> [Work instruction] Look below for the lines from the one with "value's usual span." to the one with "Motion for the", and copy exactly those lines, both ends included.

> [Data below]
.....

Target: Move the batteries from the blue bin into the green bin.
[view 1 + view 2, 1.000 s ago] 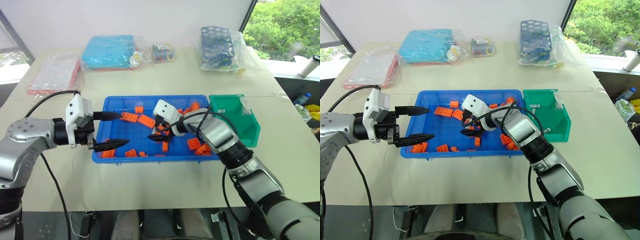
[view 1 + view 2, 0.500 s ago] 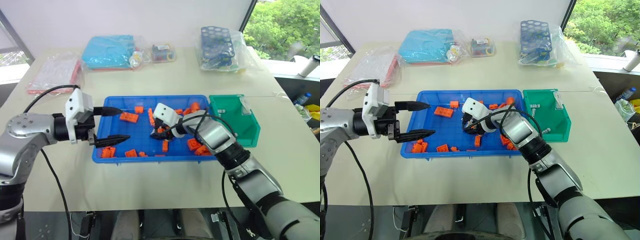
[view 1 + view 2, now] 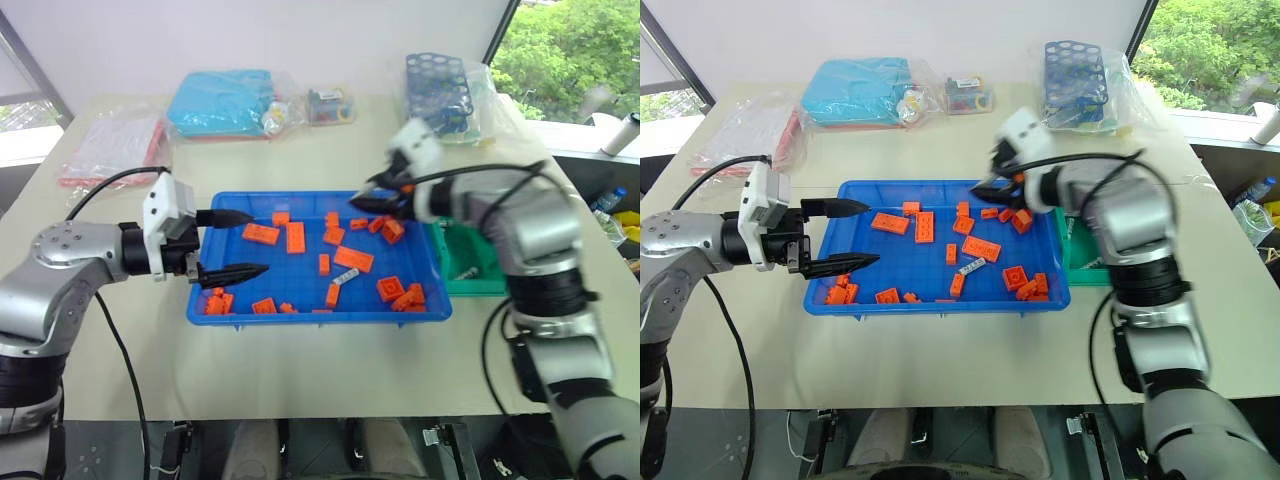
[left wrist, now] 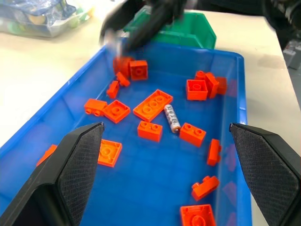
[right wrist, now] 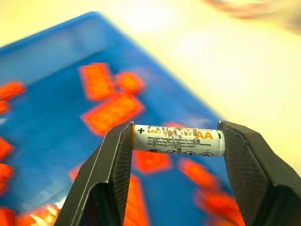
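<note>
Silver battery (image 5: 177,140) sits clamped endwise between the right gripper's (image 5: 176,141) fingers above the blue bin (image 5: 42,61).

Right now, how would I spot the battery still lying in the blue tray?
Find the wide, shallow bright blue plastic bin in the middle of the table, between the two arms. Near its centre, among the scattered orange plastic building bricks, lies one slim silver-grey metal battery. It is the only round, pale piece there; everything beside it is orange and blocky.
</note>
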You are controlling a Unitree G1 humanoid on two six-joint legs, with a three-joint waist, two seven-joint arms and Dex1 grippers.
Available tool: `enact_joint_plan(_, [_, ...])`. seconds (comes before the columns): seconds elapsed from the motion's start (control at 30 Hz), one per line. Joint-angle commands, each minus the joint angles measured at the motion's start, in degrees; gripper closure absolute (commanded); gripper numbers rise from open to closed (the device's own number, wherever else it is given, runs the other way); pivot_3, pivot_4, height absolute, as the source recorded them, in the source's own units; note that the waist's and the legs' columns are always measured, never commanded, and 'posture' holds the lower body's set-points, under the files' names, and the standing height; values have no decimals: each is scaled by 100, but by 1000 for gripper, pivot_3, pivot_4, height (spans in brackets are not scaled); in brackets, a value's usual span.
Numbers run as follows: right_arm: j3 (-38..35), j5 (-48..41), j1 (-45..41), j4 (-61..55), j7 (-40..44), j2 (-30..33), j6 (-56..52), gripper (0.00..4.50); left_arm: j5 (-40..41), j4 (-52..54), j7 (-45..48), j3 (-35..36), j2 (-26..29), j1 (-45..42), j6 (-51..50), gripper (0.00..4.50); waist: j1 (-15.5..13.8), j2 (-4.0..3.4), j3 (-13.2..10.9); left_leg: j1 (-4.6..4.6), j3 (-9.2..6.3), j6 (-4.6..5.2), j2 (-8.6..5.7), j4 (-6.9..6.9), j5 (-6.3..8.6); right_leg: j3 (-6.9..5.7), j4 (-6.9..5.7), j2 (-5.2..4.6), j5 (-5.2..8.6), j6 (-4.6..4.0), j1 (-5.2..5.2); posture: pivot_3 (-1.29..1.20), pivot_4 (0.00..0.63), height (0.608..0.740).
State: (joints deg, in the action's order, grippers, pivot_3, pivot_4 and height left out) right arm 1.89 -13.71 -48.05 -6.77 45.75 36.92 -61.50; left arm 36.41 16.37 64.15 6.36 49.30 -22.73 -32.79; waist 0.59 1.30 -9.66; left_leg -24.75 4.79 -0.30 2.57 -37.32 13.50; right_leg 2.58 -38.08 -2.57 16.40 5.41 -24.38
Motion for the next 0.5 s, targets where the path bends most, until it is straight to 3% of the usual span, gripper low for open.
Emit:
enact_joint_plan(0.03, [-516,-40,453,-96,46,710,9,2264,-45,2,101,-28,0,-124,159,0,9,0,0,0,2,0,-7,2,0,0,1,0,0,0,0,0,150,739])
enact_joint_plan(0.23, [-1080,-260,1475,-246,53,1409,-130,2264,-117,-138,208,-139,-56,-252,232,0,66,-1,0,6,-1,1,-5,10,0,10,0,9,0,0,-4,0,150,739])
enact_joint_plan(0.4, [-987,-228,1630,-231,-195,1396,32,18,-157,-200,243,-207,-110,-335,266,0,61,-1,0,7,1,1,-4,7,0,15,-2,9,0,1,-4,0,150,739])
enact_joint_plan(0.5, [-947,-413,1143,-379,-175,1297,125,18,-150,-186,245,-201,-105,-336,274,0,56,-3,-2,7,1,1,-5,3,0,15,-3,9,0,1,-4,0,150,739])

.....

> [Answer for the task]
Available tool: `enact_joint_plan(_, [_, ...])`. seconds (comes before the columns): seconds elapsed from the motion's start (control at 30 Hz), one per line. Joint-angle commands, each minus the joint angles measured at the motion's start, in degrees; gripper closure absolute (commanded); gripper numbers rise from open to closed (the device's own number, wherever else it is given, runs the other way); pivot_3, pivot_4, height absolute, as the source recorded them, in the source's own units; note that the waist's and the legs' columns are always measured, never commanded, and 'posture' holds the lower body's set-points, under the files' names, and the standing height; values have no decimals: each is scaled by 100, but by 1000 for gripper, pivot_3, pivot_4, height (spans in brackets are not scaled); in brackets, a value's usual span.
Numbers run as follows: right_arm: j3 (-38..35), j5 (-48..41), j1 (-45..41), j4 (-61..55), j7 (-40..44), j2 (-30..33), j6 (-56..52), gripper (0.00..4.50); left_arm: j5 (-40..41), j4 (-52..54), j7 (-45..48), j3 (-35..36), j2 (-26..29), j1 (-45..42), j6 (-51..50), gripper (0.00..4.50); waist: j1 (-15.5..13.8), j2 (-4.0..3.4), j3 (-13.2..10.9); left_leg: j1 (-4.6..4.6), j3 (-9.2..6.3), j6 (-4.6..5.2), j2 (-8.6..5.7), j4 (-6.9..6.9), j5 (-6.3..8.6); right_leg: j3 (-6.9..5.7), j4 (-6.9..5.7), j2 (-5.2..4.6), j5 (-5.2..8.6), j6 (-4.6..4.0), j1 (-5.2..5.2); posture: pivot_3 (-1.29..1.20), pivot_4 (0.00..0.63), height (0.608..0.740).
State: (joints deg, in the action's order, grippers, pivot_3, pivot_4 and height left out) right arm 1.89 -13.71 -48.05 -6.77 45.75 36.92 -61.50; left arm 36.41 16.37 64.15 6.36 49.30 -22.73 -32.79; waist 0.59 1.30 -9.66; left_leg -24.75 4.79 -0.30 2.57 -37.32 13.50; right_leg 2.58 -38.08 -2.57 16.40 5.41 -24.38
Motion for the next 0.5 s, targets where the path bends most, until it is straight to 3% of the usual span, gripper low for open.

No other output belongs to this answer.